200887 Facilitating health data sharing: The Connecticut Health Information Network's innovative approach to data integration and data dissemination

Monday, November 9, 2009: 4:50 PM

Robert H. Aseltine, PhD , Behavioral Sciences and Community Health, University of Connecticut Health Center, Farmington, CT
Ofer Harel, PhD , Department of Statistics, University of Connecticut, Storrs, CT
Sanguthevar Rajasekaran, PhD , Department of Computer Science & Engineering, University of Connecticut, East Hartford, CT
Cal Collins , Akaza Research, Cambridge, MA
Background. The Connecticut Health Information Network (CHIN) provides an innovative technological platform for promoting data sharing among state agencies, hospitals, and healthcare providers. CHIN offers researchers, policymakers, and health practitioners the opportunity to access de-identified data from multiple sources for purposes of research, program evaluation, planning, and monitoring.

Objective. This presentation provides an overview of the CHIN infrastructure, featuring the network's innovative approaches to data integration and data dissemination.

Methods. Synthetic and real health datasets were used to assess the adequacy of two features of CHIN: (1) a canopy clustering algorithm used for probabilistic integration of multiple datasets that do not contain unique numeric identifiers; (2) a method for quantifying disclosure risk with ostensibly de-identified data, particularly in datasets that contain outliers or rare elements (e.g., rare diagnoses) that may pose threats to privacy in the absence of personal information.

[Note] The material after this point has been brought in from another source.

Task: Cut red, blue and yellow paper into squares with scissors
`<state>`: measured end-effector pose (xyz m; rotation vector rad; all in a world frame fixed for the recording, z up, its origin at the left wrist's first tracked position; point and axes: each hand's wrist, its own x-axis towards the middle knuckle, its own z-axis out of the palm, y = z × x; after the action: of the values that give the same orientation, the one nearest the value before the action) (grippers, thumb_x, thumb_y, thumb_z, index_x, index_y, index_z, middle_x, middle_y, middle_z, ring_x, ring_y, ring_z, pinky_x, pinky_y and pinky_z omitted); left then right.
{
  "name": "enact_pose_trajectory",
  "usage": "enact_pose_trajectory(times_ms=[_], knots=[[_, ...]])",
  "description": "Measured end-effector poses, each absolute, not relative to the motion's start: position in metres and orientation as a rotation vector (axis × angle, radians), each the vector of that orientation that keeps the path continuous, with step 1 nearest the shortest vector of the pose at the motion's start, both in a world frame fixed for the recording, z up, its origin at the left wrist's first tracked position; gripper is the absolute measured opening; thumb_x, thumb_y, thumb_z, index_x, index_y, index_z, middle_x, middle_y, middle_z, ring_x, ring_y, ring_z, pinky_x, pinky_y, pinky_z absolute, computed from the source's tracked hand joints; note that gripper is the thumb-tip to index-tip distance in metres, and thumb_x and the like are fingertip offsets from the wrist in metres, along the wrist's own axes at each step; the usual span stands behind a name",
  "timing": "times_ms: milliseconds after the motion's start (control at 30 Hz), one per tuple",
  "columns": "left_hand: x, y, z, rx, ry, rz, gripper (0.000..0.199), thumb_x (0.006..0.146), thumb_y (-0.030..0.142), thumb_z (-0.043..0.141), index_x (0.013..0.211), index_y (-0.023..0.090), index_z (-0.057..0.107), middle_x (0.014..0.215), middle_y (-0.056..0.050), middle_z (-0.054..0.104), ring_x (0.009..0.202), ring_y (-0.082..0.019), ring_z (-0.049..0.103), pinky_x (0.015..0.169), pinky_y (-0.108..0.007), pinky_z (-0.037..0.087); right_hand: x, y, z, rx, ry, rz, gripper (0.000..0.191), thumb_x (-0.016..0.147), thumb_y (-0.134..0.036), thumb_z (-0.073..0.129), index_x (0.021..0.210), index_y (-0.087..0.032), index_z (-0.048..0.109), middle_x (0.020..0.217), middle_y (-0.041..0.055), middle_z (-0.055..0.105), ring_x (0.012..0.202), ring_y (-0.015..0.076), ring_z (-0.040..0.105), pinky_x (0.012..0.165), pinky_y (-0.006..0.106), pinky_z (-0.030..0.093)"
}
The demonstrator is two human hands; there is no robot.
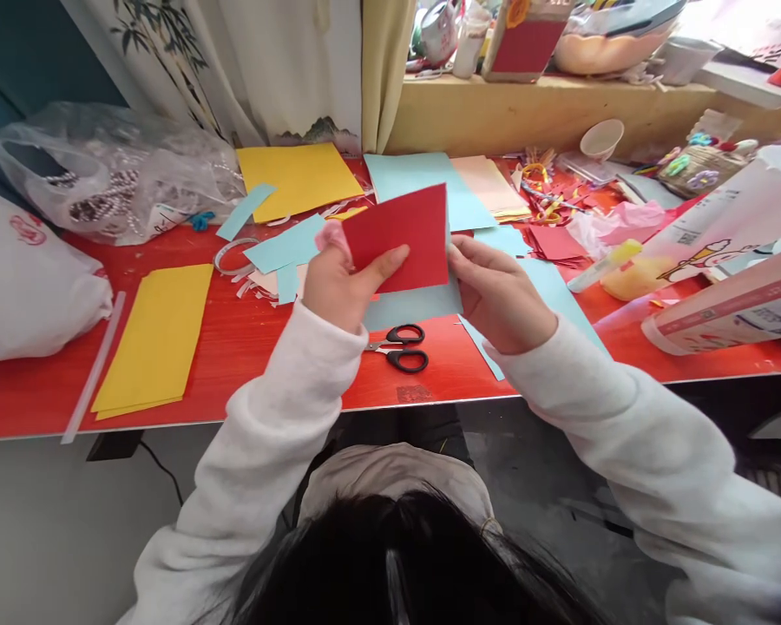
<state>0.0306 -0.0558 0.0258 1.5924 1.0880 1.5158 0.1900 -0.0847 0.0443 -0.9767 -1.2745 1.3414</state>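
Note:
In the head view, my left hand (342, 282) is closed on a red paper rectangle (407, 234), its thumb lying flat across the front. My right hand (498, 286) pinches at the paper's right edge, where a strip of light blue shows. A light blue sheet (416, 305) shows below and behind the red; whether the two are joined I cannot tell. Something pink (331, 236) sticks out behind my left hand. Below the paper, black-handled scissors (407, 347) lie on the red table (247, 347), their blades partly hidden by my left sleeve.
Yellow paper strips (160, 338) lie left, a yellow sheet (299, 178) and light blue sheets (397, 178) behind. Paper scraps and a tape ring (231, 256) surround the hands. Plastic cups (735, 295) stand right. A clear bag (136, 165) and a white bag (32, 278) occupy the left.

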Motion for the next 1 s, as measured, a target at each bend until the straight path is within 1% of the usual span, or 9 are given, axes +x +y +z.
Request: enact_pose_trajectory(times_ms=[133,233,300,433,533,633,700,833,1000], knots=[[0.044,-0.058,0.010,1.528,1.089,1.401,0.043,0.062,0.044,0.073,0.091,0.018,0.056,0.092,-0.007,0.063,0.092,-0.024,0.062,0.082,-0.040,0.052,0.183,-0.101,0.036,-0.995,-1.216,1.418,0.035,0.081,-0.050,0.051,0.103,-0.024,0.061,0.096,0.0029,0.068,0.092,0.0211,0.064,0.070,0.033,0.056],[0.044,-0.067,0.009,1.533,0.990,1.415,0.054,0.062,0.039,0.074,0.107,0.022,0.050,0.098,-0.006,0.061,0.092,-0.021,0.062,0.078,-0.035,0.053,0.185,-0.104,0.031,-0.985,-1.232,1.345,0.032,0.074,-0.040,0.064,0.101,-0.022,0.061,0.100,0.0035,0.068,0.091,0.0215,0.064,0.075,0.034,0.056],[0.040,-0.072,0.013,1.505,0.969,1.380,0.052,0.065,0.039,0.071,0.110,0.023,0.050,0.091,-0.004,0.063,0.085,-0.019,0.063,0.073,-0.032,0.053,0.187,-0.106,0.029,-0.962,-1.236,1.335,0.031,0.073,-0.035,0.067,0.099,-0.021,0.061,0.100,0.0035,0.068,0.089,0.0213,0.065,0.076,0.035,0.055],[0.027,-0.076,0.023,1.595,1.092,1.248,0.022,0.071,0.040,0.065,0.078,0.019,0.062,0.064,0.001,0.059,0.062,-0.013,0.057,0.064,-0.028,0.050,0.190,-0.109,0.028,-0.967,-1.233,1.373,0.027,0.074,-0.031,0.067,0.097,-0.020,0.060,0.096,0.0033,0.069,0.084,0.0205,0.066,0.073,0.035,0.056],[0.022,-0.078,0.021,1.602,1.177,1.188,0.023,0.068,0.039,0.068,0.062,0.018,0.059,0.052,0.003,0.050,0.053,-0.010,0.047,0.055,-0.026,0.044,0.190,-0.113,0.027,-1.014,-1.227,1.355,0.019,0.076,-0.030,0.065,0.091,-0.019,0.062,0.094,0.0029,0.070,0.085,0.0195,0.066,0.073,0.032,0.056],[0.024,-0.081,0.018,1.543,1.229,1.189,0.034,0.064,0.040,0.070,0.050,0.018,0.049,0.047,0.005,0.041,0.048,-0.008,0.039,0.047,-0.024,0.036,0.189,-0.115,0.026,-1.071,-1.242,1.314,0.016,0.077,-0.030,0.063,0.087,-0.018,0.065,0.091,0.0025,0.070,0.083,0.0181,0.065,0.071,0.030,0.055],[0.025,-0.083,0.017,1.518,1.226,1.198,0.036,0.063,0.040,0.071,0.048,0.018,0.048,0.046,0.005,0.040,0.047,-0.008,0.039,0.046,-0.023,0.035,0.188,-0.117,0.025,-1.080,-1.242,1.312,0.017,0.077,-0.031,0.063,0.089,-0.019,0.066,0.090,0.0023,0.070,0.081,0.0179,0.065,0.069,0.029,0.055],[0.027,-0.087,0.020,1.380,1.184,1.256,0.019,0.064,0.034,0.072,0.062,0.018,0.061,0.055,0.004,0.056,0.055,-0.010,0.053,0.052,-0.022,0.043,0.188,-0.119,0.023,-1.086,-1.217,1.343,0.022,0.076,-0.032,0.064,0.093,-0.020,0.066,0.091,0.0026,0.070,0.080,0.0190,0.065,0.067,0.031,0.054],[0.022,-0.086,0.019,1.501,1.276,1.232,0.027,0.063,0.039,0.071,0.053,0.018,0.058,0.044,0.006,0.048,0.045,-0.006,0.048,0.046,-0.020,0.041,0.187,-0.121,0.021,-1.131,-1.168,1.344,0.021,0.077,-0.036,0.062,0.088,-0.020,0.068,0.084,0.0016,0.069,0.075,0.0159,0.063,0.062,0.026,0.052]])
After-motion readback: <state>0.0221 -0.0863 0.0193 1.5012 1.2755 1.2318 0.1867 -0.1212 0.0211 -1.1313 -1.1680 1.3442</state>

Results. Results indicate that CHIN's probabilistic matching approach provides both an accurate and efficient solution for the simultaneous integration of 3 or more data sources. Further, use of auxiliary information from databases containing common misspellings and nicknames significantly improves matching accuracy. Second, tests of a probabilistic differential privacy scheme developed by the authors suggest that configurations of data that may compromise individual privacy (even when personal information has been removed) can be identified and used to mitigate the risk of disclosure.

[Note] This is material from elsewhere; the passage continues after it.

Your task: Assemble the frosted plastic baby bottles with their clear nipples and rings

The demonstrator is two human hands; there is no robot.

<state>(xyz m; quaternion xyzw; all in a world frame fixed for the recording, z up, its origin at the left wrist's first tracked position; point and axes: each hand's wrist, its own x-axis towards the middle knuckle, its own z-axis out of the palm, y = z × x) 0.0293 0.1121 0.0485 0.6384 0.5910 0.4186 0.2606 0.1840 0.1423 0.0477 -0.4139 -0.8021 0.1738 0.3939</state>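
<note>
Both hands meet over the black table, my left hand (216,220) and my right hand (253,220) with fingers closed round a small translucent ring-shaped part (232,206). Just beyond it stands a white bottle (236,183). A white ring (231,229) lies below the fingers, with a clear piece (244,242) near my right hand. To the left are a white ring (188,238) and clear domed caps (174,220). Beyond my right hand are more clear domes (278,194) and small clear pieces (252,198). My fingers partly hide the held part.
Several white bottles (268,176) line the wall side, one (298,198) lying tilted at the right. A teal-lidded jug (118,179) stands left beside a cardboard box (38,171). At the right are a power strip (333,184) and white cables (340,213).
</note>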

Conclusions. The Connecticut Health Information Network provides innovative solutions to thorny problems in data integration and data dissemination that hinder efforts to promote health data sharing.

Learning Objectives:
- Describe an innovative platform for the sharing of public health data - Evaluate a unique solution to the probablistic integration of 3 or more data dissemination - Evaluate a new approach to assessing risks to individual privacy in ostensibly de-identified health data

Keywords: Health Information Systems, Public Health Research

Presenting author's disclosure statement:

Qualified on the content I am responsible for because: I am director of the Connecticut Health Information Network and am leading the research teams developing the novel solutions described in the abstract.
Any relevant financial relationships? No

I agree to comply with the American Public Health Association Conflict of Interest and Commercial Support Guidelines, and to disclose to the participants any off-label or experimental uses of a commercial product or service discussed in my presentation.